[Data excerpts]
▼
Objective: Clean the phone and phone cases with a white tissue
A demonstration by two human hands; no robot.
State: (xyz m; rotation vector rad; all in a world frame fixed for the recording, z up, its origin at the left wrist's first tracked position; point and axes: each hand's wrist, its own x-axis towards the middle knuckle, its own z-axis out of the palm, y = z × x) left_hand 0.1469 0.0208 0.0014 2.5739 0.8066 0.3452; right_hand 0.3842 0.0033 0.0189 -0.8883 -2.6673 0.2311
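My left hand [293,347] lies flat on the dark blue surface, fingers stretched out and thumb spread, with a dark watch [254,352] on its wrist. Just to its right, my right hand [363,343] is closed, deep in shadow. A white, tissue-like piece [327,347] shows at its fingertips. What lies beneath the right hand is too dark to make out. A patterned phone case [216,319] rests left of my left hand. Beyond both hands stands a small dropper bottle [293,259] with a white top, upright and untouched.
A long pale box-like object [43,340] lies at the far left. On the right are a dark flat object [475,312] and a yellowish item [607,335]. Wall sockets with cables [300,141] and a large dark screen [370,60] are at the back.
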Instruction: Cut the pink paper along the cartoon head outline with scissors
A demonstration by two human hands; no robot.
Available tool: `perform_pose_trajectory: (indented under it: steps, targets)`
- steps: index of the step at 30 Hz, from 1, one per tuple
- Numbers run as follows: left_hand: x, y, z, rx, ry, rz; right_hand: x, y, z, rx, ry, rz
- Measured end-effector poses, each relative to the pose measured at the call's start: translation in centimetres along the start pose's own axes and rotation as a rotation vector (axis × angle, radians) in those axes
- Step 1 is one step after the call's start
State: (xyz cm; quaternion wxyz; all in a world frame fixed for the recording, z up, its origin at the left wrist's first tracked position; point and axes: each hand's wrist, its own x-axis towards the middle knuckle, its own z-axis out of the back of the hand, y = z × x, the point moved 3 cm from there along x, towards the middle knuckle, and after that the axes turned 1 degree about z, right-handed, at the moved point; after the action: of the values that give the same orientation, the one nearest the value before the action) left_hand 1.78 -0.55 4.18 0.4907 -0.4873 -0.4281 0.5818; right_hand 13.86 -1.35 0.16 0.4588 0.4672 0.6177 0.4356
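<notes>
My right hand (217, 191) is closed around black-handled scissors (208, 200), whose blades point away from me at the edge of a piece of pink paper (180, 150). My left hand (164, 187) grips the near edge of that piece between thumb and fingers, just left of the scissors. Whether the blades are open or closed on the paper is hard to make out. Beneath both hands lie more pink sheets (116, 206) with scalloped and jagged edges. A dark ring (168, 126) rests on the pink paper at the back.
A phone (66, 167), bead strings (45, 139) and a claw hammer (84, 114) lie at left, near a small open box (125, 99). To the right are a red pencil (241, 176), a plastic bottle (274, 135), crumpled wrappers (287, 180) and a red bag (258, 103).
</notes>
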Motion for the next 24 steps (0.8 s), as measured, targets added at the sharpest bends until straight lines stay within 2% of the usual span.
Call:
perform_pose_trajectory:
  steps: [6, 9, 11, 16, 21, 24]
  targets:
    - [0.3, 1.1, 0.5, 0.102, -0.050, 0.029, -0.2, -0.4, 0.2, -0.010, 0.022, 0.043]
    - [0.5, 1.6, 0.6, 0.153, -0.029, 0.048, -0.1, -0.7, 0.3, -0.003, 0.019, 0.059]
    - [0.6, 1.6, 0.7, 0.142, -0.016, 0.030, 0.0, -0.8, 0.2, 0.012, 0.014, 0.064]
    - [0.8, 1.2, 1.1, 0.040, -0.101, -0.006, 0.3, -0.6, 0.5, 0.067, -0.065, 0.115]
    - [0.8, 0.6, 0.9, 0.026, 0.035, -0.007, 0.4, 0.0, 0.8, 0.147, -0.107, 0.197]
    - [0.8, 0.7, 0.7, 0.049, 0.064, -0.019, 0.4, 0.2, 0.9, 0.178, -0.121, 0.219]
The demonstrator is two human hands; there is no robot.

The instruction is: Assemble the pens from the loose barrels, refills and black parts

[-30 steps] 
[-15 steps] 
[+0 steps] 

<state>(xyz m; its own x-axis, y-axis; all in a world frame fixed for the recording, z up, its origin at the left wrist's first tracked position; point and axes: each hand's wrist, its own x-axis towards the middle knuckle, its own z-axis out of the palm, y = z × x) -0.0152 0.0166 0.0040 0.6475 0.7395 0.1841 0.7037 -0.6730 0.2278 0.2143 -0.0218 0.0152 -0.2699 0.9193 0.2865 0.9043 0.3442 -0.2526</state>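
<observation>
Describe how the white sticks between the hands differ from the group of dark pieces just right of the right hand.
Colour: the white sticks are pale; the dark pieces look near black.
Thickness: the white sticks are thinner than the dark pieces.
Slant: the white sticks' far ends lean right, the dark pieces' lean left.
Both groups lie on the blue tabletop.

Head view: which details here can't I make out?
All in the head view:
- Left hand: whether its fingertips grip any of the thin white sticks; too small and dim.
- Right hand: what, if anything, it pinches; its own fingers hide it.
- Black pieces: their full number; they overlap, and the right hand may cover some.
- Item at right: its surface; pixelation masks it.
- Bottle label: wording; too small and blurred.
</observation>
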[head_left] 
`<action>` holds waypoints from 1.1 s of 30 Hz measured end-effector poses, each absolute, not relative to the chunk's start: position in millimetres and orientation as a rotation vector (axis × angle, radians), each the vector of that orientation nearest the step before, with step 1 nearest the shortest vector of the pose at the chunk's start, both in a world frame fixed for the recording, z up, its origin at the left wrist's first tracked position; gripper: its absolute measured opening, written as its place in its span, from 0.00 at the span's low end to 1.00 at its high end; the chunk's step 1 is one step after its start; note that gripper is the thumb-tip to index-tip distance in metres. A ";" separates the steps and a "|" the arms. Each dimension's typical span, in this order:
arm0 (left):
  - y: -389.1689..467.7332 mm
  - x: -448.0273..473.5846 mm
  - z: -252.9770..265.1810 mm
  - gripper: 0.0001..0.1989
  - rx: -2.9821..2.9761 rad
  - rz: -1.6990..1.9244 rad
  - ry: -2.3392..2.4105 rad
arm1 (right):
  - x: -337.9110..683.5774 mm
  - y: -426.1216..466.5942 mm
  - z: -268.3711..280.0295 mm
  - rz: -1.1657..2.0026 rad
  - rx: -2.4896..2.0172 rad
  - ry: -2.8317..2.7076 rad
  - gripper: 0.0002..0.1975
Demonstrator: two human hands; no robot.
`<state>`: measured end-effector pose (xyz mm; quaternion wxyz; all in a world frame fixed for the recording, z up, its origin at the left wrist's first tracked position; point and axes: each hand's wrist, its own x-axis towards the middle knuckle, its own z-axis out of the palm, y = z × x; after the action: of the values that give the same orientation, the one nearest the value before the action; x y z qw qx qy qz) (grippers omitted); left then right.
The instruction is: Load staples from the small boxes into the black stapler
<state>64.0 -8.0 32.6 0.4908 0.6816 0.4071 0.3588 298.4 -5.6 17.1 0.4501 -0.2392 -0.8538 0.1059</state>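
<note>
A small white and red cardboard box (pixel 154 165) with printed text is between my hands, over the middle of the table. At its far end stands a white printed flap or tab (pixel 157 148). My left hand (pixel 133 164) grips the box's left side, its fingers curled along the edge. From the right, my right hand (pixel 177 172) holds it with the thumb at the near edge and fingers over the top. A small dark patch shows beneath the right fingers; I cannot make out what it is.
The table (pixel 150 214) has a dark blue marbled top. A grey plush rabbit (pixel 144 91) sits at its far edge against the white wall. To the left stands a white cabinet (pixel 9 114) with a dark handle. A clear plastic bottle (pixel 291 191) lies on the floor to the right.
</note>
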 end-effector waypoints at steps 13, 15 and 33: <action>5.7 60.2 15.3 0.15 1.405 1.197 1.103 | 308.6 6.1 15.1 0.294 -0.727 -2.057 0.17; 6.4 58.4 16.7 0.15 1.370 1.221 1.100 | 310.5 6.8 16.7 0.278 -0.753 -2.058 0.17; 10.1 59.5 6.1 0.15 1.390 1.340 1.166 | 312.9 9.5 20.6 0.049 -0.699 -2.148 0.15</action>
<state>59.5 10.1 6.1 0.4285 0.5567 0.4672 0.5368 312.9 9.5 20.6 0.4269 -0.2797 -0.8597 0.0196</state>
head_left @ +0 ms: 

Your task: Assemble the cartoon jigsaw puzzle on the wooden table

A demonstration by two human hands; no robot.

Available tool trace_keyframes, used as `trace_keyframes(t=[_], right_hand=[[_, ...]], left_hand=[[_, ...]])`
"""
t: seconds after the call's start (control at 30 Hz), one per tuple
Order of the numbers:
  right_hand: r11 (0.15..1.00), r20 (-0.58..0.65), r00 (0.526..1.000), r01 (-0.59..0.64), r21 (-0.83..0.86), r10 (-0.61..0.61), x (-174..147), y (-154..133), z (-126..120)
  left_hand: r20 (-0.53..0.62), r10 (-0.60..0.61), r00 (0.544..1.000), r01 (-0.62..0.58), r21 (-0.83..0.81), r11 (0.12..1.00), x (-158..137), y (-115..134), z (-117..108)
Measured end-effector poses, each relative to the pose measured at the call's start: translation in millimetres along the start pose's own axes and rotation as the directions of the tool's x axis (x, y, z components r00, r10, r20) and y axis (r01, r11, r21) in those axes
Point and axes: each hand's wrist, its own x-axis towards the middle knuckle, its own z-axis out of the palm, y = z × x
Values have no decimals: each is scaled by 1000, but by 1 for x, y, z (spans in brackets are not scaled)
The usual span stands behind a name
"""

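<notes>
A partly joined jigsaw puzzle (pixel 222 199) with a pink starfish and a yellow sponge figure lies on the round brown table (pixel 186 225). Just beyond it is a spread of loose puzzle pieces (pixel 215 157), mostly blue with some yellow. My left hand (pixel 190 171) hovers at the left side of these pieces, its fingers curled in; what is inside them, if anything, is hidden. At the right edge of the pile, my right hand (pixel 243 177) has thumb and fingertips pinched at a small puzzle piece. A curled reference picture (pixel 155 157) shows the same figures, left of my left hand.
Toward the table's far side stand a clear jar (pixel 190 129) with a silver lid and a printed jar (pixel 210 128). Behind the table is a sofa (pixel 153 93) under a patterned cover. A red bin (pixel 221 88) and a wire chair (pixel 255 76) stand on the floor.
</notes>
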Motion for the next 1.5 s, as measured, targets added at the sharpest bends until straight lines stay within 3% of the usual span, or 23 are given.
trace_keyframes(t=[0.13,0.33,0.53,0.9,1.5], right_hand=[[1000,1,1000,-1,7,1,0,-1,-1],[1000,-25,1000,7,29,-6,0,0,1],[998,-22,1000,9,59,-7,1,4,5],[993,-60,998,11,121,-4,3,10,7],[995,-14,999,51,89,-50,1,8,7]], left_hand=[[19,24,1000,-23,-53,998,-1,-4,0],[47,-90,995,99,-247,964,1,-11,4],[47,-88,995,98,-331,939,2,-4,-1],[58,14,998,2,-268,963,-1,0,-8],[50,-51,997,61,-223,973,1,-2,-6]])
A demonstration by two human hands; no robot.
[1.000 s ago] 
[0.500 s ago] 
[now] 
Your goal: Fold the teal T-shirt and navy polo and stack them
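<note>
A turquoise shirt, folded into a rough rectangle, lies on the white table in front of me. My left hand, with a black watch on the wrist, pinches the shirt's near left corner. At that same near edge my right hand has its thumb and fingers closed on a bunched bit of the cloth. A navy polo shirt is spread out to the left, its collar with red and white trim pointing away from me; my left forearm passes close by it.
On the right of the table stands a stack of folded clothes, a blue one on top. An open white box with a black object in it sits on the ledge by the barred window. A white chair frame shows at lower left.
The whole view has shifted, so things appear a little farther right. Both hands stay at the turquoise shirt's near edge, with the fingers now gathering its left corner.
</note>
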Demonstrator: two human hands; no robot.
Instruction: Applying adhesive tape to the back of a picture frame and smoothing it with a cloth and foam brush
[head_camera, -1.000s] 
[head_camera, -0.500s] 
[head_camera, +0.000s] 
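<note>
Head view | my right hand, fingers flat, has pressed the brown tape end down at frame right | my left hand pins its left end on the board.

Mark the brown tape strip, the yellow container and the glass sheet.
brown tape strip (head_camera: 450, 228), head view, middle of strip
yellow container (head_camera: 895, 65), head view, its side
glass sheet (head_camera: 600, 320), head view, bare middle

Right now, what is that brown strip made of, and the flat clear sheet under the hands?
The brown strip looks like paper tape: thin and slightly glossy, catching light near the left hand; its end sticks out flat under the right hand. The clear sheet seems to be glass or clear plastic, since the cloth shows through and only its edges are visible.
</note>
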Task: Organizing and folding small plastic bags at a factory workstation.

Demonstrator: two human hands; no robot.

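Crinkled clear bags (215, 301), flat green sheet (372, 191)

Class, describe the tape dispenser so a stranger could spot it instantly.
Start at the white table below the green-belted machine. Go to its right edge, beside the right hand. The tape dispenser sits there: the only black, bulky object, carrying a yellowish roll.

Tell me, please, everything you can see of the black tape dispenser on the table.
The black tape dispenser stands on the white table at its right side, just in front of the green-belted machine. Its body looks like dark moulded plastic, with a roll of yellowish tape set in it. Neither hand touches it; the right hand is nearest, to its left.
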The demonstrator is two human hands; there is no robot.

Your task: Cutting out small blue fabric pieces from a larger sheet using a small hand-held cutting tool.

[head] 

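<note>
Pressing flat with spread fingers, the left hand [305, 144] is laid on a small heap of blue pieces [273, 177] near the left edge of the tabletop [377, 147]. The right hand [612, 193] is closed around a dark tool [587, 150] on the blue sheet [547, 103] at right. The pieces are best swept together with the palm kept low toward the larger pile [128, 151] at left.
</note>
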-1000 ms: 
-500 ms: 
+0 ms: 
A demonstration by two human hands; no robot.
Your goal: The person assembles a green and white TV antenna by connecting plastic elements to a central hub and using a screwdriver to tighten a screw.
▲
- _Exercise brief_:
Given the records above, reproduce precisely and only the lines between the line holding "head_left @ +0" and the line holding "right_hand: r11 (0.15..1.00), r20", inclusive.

- _Output for this task_:
head_left @ +0 ms: 

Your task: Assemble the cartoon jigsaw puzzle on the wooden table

A demonstration by two human hands; no robot.

Available tool trace_keyframes, used as `trace_keyframes(t=[_], right_hand=[[_, ...]], left_hand=[[_, ...]])`
"""
t: seconds after the call's start (control at 30 Hz), one per tuple
Order of the numbers:
  right_hand: r11 (0.15..1.00), r20 (-0.58..0.65), r00 (0.526..1.000), r01 (-0.59..0.64), r21 (-0.83..0.86), r10 (-0.61..0.61), x (-174..147), y (-154..133), z (-126..120)

That completes the answer.